Hace unos días te dimos 7 consejos para evitar estancarte cuando estás entrenando, pero quizá lo que te haga falta es huir del aburrimiento. Realizar durante mucho tiempo la misma rutina, te aburrirá. Al principio verás resultados y te encantará ir a entrenar, pero con el paso de las semanas la monotonía se apoderará de ti y será momento de introducir cambios.

¡Ojo! No te estoy diciendo que tengas que cambiar de rutina constantemente o que no repitas un mismo entrenamiento varias veces; debes aprender a mejorar tu rendimiento, y para ello será importante que midas tus cambios cada semana.
Entrenar instintivamente puede ser interesante para días en los que descansas de forma activa, pero si quieres resultados, lo mejor es que hagas los entrenamientos que seguramente “no te gusten”.

Cambia tu frecuencia de entrenamiento

Entrenar siempre a la misma hora es ventajoso para habituar al cuerpo a una rutina.Si te cuesta madrugar, las primeras semanas te será un infierno levantarte para salir a entrenar, pero cuando lo tengas como hábito no te costará nada.
El problema es que psicológicamente puede afectar cuando siempre realizas el mismo horario todas las semanas. De forma física no vas a experimentar cambios drásticos, pero con cambiar el orden de la rutina o las horas de entrenamiento, saldrás de esa monotonía y lo volverás a vivir con emoción.

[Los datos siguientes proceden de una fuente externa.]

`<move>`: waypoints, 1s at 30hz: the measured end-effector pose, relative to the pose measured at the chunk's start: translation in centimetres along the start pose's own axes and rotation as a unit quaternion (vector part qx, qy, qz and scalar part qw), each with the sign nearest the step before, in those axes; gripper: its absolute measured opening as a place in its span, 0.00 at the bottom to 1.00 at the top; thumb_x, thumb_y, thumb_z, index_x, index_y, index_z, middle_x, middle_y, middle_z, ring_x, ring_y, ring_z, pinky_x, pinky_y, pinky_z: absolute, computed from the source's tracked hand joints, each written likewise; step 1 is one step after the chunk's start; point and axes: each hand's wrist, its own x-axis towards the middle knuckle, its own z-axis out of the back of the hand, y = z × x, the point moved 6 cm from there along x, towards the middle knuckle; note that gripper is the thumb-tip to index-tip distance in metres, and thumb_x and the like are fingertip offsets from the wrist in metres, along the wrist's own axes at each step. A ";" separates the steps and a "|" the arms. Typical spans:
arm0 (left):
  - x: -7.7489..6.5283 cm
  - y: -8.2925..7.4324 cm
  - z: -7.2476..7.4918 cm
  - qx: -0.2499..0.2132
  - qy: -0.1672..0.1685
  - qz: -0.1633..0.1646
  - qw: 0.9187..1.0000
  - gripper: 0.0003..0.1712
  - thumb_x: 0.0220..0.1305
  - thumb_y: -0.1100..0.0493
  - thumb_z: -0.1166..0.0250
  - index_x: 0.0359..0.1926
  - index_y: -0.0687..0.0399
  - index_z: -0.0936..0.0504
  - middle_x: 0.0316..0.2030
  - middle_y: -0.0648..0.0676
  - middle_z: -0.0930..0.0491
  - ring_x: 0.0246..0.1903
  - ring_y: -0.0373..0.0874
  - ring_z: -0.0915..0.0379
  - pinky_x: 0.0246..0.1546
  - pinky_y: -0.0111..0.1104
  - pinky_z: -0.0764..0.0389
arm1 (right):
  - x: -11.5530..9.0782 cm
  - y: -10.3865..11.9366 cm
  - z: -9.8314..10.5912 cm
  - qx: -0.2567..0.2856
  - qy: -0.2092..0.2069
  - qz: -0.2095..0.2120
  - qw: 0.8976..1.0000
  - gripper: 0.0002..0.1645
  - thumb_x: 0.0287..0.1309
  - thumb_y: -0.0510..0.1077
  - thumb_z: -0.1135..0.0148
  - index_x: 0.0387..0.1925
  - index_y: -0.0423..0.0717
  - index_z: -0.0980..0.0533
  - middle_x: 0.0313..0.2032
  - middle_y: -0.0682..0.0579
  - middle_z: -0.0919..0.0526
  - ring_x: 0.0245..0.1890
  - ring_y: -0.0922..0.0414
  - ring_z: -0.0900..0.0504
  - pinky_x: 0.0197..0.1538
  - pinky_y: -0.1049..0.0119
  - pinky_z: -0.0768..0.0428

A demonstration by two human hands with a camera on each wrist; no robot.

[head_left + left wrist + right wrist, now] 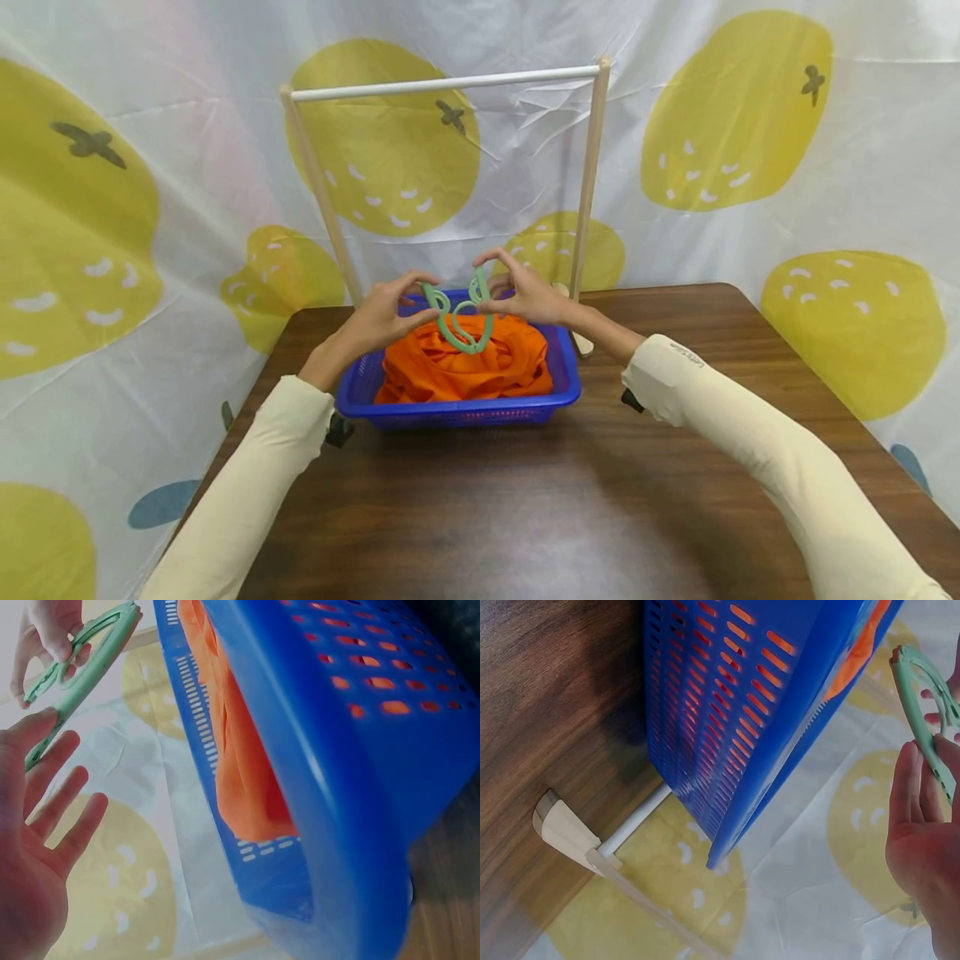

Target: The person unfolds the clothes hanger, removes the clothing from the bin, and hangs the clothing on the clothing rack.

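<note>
A light green plastic folding hanger (471, 347), its two arms folded upward, is held between both hands over the basket. My left hand (378, 317) pinches one arm between thumb and fingertips; in the left wrist view, the other fingers of that left hand (34, 855) are spread apart. On the opposite arm, my right hand (525, 293) grips with its thumb below and fingers above. The right wrist view shows the hanger (910, 696) resting against the right fingers and thumb. Below, a crumpled orange cloth (465, 379) fills the blue plastic basket (457, 409).
Behind the basket stands a rack with a white crossbar (450, 83) and wooden posts (589, 179); its wooden foot (566, 832) sits on the table. The dark wood tabletop (465, 500) extends toward me. A white curtain (540, 158) with yellow fruit prints hangs behind.
</note>
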 end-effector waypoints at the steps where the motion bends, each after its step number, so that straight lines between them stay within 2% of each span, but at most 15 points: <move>1: -0.1 0.0 0.1 0.001 -0.004 0.001 1.000 0.23 0.67 0.59 0.27 0.60 0.56 0.22 0.48 0.59 0.13 0.51 0.57 0.15 0.52 0.53 0.16 | 0.0 0.0 0.1 0.003 -0.003 0.000 1.000 0.36 0.63 0.31 0.30 0.66 0.44 0.39 0.31 0.39 0.13 0.33 0.43 0.13 0.34 0.58 0.18; 5: -0.8 0.3 0.7 0.003 -0.013 0.004 1.000 0.18 0.70 0.58 0.30 0.57 0.54 0.21 0.48 0.56 0.13 0.53 0.56 0.17 0.53 0.51 0.16 | -0.3 0.0 0.5 0.019 -0.016 -0.003 1.000 0.36 0.64 0.29 0.32 0.66 0.43 0.40 0.32 0.35 0.14 0.33 0.40 0.14 0.29 0.61 0.19; 11: -1.6 1.1 1.4 0.006 -0.035 -0.005 0.999 0.12 0.72 0.60 0.32 0.53 0.57 0.18 0.48 0.57 0.13 0.51 0.56 0.16 0.51 0.52 0.16 | -0.6 -0.1 1.3 0.042 -0.047 -0.016 0.998 0.37 0.63 0.28 0.32 0.66 0.45 0.41 0.35 0.33 0.14 0.34 0.44 0.13 0.30 0.61 0.15; 16: -2.1 1.4 1.8 0.008 -0.044 0.000 0.999 0.10 0.71 0.61 0.31 0.50 0.59 0.16 0.47 0.57 0.13 0.47 0.55 0.15 0.49 0.52 0.15 | -0.5 -0.3 2.0 0.046 -0.069 -0.013 0.996 0.38 0.63 0.27 0.32 0.67 0.43 0.41 0.35 0.33 0.14 0.34 0.44 0.13 0.31 0.60 0.14; 22: -2.7 1.9 2.4 0.016 -0.049 0.018 0.999 0.10 0.69 0.59 0.29 0.47 0.58 0.15 0.44 0.56 0.12 0.42 0.56 0.14 0.46 0.50 0.14 | -0.3 -0.2 2.7 0.046 -0.092 -0.007 0.995 0.38 0.63 0.27 0.32 0.67 0.42 0.41 0.36 0.35 0.14 0.32 0.50 0.13 0.33 0.59 0.13; 30: -3.4 2.2 2.8 0.021 -0.051 0.023 0.998 0.08 0.66 0.60 0.26 0.43 0.58 0.14 0.40 0.59 0.12 0.37 0.58 0.13 0.40 0.54 0.14 | -0.2 -0.6 3.2 0.074 -0.112 -0.003 0.991 0.36 0.64 0.27 0.33 0.66 0.43 0.41 0.35 0.33 0.15 0.32 0.48 0.13 0.34 0.58 0.13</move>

También ocurre algo parecido con la frecuencia semanal a la que entrenamos un músculo. Si estás entrenando cada grupo muscular una vez a la semana, en el momento que le añadas más sesiones a un volumen bajo, los cambios aparecerán. Al igual ocurre al revés, si estás entrenando unas dos o tres veces cada músculo, al reducir la frecuencia tendrás resultados similares y no te quemarás mentalmente.

Cambia tu objetivo

¿Cuánto tiempo llevas con el mismo objetivo? ¿Quieres perder peso, ganar fuerza, aumentar masa muscular? Es genial tener una meta, pero si tan solo te ciñes a ella, te estancarás. El cuerpo se adapta los estímulos del entrenamiento, y una vez que lo hace, comienza a girar las “ruedas” del cambio.

Así que si has estado a dieta durante meses, establece unas calorías de mantenimiento durante un par de meses y sigue dándole caña al entrenamiento. Incluso si te sientes un poco “gordo” o no muy “en forma”, sería perfecto añadir entrenamientos de HIIT o ejercicios de agilidad para despertar por completo tu metabolismo.

Cambia los rangos de repeticiones

¿Cómo suelen ser tus series y repeticiones? ¿Eres de los que entrena pesado a 4-5 repeticiones o prefieres un peso más ligero a unas 10-12 repeticiones?

No importa cuál sea tu hábito, lo vas a tener que cambiar. Las repeticiones más altas suelen ser mejores para desarrollar masa muscular; mientras que las repeticiones más bajas y con pesos más pesados, ​​son perfectos para crear fuerza.
Si estás aburrido de siempre lo mismo y no notas cambios, vas a tener que cambiar el rango de repeticiones y los pesos con los que entrenas.

Ten en cuenta que cuando cambias el rango, tu cuerpo tendrá una demanda metabólica diferente, así que debes cuidar la alimentación acorde al entrenamiento.